Problem statement
Go through the entries below. Copy each line in which "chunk" appears.

Data
- - - -

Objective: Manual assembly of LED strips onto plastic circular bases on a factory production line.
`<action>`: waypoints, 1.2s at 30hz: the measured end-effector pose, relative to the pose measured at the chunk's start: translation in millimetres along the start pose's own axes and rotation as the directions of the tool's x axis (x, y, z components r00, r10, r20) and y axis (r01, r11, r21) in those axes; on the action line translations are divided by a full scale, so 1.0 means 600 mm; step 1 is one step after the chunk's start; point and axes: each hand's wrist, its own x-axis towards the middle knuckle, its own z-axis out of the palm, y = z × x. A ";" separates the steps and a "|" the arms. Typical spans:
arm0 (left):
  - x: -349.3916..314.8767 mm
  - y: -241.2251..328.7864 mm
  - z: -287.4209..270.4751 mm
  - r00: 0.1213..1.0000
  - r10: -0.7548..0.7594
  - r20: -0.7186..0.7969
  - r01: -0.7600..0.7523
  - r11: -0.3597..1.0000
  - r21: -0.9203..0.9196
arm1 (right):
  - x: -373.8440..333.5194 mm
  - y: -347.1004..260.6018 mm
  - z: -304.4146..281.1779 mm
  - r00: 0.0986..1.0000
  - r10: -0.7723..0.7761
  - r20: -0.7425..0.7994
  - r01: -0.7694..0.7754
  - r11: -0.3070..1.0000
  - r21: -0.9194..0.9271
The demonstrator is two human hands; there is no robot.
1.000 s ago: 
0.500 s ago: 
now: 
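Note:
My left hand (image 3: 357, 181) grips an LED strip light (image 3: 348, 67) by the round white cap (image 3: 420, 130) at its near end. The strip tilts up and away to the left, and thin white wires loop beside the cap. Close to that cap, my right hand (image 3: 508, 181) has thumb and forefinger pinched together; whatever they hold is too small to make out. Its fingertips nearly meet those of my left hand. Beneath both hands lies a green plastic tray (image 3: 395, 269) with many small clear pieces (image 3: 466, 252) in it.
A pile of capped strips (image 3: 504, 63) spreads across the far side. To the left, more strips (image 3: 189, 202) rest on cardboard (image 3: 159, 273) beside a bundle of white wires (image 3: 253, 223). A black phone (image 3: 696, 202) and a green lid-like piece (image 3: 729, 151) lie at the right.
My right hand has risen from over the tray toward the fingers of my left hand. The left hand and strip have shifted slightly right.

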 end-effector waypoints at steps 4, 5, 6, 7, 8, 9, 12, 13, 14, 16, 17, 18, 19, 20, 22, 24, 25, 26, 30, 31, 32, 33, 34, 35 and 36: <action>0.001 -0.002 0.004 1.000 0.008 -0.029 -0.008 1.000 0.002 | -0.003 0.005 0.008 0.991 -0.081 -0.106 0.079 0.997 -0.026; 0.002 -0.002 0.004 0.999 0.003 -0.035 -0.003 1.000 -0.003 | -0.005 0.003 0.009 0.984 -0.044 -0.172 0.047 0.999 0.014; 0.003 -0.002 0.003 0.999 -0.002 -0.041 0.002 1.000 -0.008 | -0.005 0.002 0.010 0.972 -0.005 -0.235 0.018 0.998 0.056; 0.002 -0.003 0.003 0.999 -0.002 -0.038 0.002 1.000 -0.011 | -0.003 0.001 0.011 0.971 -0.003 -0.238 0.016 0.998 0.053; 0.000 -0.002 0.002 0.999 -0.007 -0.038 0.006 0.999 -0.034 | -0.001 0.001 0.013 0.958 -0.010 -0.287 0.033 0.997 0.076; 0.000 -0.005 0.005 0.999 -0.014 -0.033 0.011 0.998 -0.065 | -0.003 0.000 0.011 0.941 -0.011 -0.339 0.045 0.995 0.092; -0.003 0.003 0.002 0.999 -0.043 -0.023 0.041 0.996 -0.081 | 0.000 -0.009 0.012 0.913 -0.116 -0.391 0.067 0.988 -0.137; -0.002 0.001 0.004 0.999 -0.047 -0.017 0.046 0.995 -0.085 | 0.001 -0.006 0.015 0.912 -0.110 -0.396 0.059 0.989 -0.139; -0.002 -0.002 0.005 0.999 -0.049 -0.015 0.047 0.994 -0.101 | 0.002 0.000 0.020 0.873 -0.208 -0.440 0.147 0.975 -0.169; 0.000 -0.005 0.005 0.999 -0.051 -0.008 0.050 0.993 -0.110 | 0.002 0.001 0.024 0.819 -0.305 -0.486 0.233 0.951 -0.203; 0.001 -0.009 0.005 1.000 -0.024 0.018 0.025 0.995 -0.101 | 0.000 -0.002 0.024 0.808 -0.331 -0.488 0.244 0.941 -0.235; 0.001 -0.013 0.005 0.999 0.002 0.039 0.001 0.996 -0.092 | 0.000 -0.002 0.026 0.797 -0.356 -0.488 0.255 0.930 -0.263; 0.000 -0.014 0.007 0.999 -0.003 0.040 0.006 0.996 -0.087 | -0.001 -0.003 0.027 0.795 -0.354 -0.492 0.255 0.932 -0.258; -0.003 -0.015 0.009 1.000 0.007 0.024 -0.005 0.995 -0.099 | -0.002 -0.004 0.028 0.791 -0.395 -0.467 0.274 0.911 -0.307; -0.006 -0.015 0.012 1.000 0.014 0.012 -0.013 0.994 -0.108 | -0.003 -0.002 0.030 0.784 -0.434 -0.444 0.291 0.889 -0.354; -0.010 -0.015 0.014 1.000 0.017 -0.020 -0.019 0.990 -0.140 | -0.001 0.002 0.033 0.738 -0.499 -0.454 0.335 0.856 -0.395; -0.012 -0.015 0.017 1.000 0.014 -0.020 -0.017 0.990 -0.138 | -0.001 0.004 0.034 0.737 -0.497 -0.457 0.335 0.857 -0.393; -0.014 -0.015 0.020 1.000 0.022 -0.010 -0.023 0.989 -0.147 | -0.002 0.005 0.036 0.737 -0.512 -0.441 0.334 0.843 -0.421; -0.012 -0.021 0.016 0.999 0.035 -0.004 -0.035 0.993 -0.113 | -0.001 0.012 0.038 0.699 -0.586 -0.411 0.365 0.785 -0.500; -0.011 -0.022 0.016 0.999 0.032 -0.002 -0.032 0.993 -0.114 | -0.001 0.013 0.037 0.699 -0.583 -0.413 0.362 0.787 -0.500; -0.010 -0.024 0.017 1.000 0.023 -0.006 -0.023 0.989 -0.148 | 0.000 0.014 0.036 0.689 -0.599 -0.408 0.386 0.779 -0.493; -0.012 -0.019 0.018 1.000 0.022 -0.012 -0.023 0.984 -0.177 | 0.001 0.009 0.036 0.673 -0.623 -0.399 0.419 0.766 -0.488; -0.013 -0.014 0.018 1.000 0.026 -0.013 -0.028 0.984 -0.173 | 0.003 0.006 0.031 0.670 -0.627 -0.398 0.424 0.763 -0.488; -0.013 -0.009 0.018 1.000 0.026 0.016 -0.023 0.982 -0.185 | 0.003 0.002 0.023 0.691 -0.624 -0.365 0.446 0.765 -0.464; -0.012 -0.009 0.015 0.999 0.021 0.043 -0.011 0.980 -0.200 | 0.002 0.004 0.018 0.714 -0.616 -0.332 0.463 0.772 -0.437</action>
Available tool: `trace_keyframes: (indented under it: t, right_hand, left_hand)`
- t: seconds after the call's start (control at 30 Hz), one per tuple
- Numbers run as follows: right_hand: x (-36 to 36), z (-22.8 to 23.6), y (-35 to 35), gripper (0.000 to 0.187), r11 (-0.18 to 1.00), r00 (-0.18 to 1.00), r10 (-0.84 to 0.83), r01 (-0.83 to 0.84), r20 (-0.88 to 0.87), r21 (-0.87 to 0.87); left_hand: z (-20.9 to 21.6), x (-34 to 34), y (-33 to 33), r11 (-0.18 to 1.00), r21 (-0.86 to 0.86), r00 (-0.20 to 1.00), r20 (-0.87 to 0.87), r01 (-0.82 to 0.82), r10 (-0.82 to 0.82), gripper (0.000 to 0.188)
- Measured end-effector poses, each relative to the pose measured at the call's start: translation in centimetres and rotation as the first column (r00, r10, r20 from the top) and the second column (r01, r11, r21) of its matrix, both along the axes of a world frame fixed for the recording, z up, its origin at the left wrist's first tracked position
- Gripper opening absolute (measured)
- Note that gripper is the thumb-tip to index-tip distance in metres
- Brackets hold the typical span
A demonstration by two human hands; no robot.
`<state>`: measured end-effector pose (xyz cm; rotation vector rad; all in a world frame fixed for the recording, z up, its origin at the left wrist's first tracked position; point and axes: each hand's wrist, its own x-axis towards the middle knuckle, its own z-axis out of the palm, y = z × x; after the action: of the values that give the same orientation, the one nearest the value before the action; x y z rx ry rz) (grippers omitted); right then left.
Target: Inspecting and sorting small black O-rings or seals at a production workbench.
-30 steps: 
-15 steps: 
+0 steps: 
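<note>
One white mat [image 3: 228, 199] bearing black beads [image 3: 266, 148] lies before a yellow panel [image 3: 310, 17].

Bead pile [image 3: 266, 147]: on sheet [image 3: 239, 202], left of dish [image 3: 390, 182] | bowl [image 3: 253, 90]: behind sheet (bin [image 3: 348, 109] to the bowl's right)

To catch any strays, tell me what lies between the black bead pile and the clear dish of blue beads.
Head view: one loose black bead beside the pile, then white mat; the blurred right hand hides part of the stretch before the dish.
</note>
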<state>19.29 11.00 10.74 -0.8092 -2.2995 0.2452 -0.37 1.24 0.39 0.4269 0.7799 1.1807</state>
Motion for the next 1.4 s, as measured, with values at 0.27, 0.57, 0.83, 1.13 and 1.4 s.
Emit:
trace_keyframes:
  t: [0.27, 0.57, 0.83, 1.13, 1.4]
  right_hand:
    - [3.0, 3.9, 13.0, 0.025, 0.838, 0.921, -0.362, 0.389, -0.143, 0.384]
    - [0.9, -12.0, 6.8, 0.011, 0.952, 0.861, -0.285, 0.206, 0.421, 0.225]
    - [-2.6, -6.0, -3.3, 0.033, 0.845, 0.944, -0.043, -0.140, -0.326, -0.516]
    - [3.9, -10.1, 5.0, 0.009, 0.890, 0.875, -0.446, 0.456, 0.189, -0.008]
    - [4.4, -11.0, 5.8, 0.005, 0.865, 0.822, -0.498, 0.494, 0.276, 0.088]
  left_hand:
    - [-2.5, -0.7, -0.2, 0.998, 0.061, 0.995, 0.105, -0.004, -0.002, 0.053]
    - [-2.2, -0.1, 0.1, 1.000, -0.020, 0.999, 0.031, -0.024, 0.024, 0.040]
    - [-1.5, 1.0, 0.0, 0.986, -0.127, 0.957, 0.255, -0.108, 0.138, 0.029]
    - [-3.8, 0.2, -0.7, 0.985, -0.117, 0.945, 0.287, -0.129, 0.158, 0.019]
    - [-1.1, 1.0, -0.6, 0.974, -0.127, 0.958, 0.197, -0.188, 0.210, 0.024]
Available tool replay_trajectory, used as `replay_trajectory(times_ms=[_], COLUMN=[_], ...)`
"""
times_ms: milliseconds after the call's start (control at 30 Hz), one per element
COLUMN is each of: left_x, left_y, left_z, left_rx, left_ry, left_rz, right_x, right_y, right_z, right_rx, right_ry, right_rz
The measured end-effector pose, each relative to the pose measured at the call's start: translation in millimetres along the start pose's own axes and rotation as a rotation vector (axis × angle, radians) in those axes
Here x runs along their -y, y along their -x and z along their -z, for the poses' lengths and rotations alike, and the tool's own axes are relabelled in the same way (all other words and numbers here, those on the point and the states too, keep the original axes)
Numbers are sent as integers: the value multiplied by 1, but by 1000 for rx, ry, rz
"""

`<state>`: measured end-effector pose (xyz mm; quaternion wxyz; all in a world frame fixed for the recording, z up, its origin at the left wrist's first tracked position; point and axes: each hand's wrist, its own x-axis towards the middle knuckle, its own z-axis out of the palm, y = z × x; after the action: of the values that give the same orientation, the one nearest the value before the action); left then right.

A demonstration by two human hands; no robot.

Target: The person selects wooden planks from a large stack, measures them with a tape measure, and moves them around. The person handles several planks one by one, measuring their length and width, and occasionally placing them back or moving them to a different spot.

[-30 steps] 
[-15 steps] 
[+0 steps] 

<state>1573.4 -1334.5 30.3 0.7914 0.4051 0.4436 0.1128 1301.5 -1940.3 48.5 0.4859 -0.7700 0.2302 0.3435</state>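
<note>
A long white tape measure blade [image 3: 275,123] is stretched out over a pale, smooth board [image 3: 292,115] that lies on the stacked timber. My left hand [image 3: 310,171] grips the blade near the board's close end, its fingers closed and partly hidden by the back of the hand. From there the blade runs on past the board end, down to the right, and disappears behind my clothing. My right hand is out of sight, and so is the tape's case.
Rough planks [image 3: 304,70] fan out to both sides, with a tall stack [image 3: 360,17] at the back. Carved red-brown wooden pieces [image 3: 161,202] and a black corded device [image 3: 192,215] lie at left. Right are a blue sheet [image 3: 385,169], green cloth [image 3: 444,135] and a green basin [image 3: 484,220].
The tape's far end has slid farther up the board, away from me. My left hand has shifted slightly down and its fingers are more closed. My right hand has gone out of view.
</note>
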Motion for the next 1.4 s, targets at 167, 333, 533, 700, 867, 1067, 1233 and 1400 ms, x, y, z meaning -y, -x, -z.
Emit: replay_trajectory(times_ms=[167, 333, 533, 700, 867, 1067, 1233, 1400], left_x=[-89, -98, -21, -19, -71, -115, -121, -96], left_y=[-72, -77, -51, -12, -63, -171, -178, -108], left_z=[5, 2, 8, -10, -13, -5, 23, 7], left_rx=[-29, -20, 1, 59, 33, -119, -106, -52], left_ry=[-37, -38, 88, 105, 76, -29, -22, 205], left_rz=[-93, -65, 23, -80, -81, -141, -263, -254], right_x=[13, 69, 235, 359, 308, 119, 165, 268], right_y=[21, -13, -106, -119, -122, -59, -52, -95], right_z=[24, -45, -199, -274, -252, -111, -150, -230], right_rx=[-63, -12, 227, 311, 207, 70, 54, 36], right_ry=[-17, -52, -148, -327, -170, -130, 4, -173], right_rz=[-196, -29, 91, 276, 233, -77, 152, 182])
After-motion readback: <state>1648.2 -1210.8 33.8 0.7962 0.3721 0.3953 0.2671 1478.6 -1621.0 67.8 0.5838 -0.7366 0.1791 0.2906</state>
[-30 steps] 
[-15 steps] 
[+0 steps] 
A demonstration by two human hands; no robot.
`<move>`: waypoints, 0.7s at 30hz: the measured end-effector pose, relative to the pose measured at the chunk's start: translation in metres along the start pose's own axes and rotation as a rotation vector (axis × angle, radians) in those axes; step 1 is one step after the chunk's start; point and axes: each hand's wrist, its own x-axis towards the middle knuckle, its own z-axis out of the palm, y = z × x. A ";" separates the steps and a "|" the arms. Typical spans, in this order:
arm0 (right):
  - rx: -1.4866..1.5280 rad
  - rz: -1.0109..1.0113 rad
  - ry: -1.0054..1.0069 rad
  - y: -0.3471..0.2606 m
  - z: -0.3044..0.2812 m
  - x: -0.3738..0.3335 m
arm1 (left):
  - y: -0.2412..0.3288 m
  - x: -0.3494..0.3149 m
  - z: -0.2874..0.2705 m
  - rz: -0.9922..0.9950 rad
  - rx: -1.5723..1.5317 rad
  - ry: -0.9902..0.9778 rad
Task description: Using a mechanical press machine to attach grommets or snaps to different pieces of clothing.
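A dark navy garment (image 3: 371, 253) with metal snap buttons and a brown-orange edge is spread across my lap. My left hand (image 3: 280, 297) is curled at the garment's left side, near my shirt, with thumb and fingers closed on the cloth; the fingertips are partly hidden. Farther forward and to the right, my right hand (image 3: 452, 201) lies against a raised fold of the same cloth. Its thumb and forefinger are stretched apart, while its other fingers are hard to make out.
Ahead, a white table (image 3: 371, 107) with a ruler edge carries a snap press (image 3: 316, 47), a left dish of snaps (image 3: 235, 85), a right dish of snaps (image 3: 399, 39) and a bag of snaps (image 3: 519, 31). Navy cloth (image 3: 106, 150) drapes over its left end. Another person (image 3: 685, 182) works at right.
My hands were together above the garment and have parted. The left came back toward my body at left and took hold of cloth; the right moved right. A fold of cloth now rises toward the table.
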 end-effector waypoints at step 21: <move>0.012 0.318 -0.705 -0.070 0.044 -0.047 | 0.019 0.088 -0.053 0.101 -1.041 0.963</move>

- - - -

Answer space
`<action>`: waypoints, 1.2s at 30hz: the measured end-effector pose, relative to the pose measured at the chunk's start: translation in millimetres along the start pose's own axes and rotation as the directions of the tool's x axis (x, y, z components r00, r10, r20) and y axis (r01, r11, r21) in those axes; on the action line translations are divided by a full scale, so 1.0 means 600 mm; step 1 is one step after the chunk's start; point and axes: each hand's wrist, its own x-axis towards the middle knuckle, its own z-axis out of the palm, y = z × x. A ";" separates the steps and a "|" the arms. Typical spans:
`<move>`: waypoints, 0.7s at 30hz: the measured end-effector pose, relative to the pose measured at the chunk's start: translation in metres along the start pose's own axes and rotation as a rotation vector (axis × angle, radians) in those axes; step 1 is one step after the chunk's start; point and axes: each hand's wrist, its own x-axis towards the middle knuckle, its own z-axis out of the palm, y = z × x. A ";" separates the steps and a "|" the arms. Typical spans, in this order:

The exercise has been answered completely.